Indigenous Australians have been paying for four or five funeral insurance policies for their families, consumer groups say
Banking Royal Commission will move to Darwin to focus on how financial issues, including the selling of funeral insurance plans, affects Aboriginal and Torres Strait Islander people. Photograph: Joel Carrett/AAP
The targeting of Indigenous Australians, including children, for funeral insurance plans will be investigated by the banking royal commission. The inquiry moves to Darwin this week to focus on how financial issues affect Aboriginal and Torres Strait Islander people.
Some Indigenous Australians have been paying for four or five funeral insurance policies for their families, consumer groups say. Even children have been signed up for plans.

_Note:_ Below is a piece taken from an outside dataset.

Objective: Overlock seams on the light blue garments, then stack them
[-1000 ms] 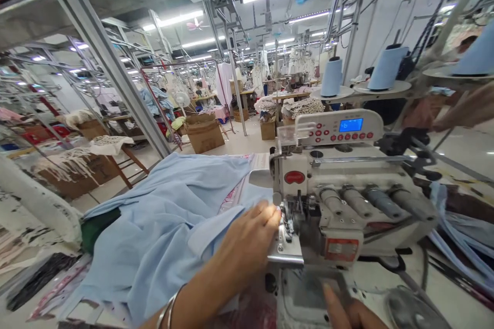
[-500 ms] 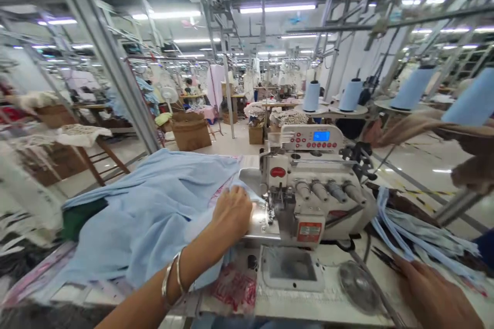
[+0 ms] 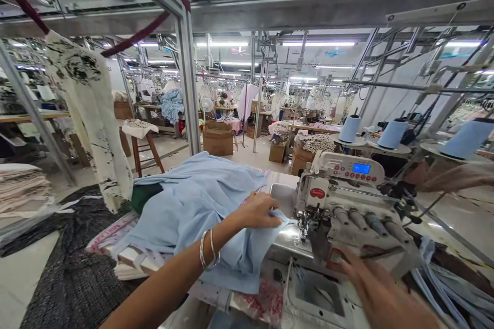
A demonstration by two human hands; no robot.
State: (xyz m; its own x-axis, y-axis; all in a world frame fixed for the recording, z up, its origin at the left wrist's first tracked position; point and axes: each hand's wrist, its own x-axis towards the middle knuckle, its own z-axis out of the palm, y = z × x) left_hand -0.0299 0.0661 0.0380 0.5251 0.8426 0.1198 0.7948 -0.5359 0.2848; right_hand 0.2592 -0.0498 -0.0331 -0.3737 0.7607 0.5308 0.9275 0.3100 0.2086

Consumer advocates say some insurers have exploited the importance of funeral ceremonies in Aboriginal culture to sell unsuitable funeral insurance plans.
The Department of Human Services has stopped funeral insurance providers from using its Centrepay bill paying service for people receiving Centrelink payments.
The royal commission will spend most of this week focusing on Indigenous issues.
But first it will wrap up its investigation into farming finance after last week’s hearing in Brisbane.
Monday’s hearing will begin with an examination of loans made by Bendigo and Adelaide Bank subsidiary Rural Bank to Queensland cattle farmers.
Rural Bank has admitted it failed to make appropriate inquiries and verifications before approving loans for a number of customers in the Queensland cattle industry, which became non-performing loans.
In her opening statement last week, senior counsel assisting the commission Rowena Orr QC said Rural Bank staff did not appropriately establish loan serviceability, over-relied on security values and did not adequately manage the loans.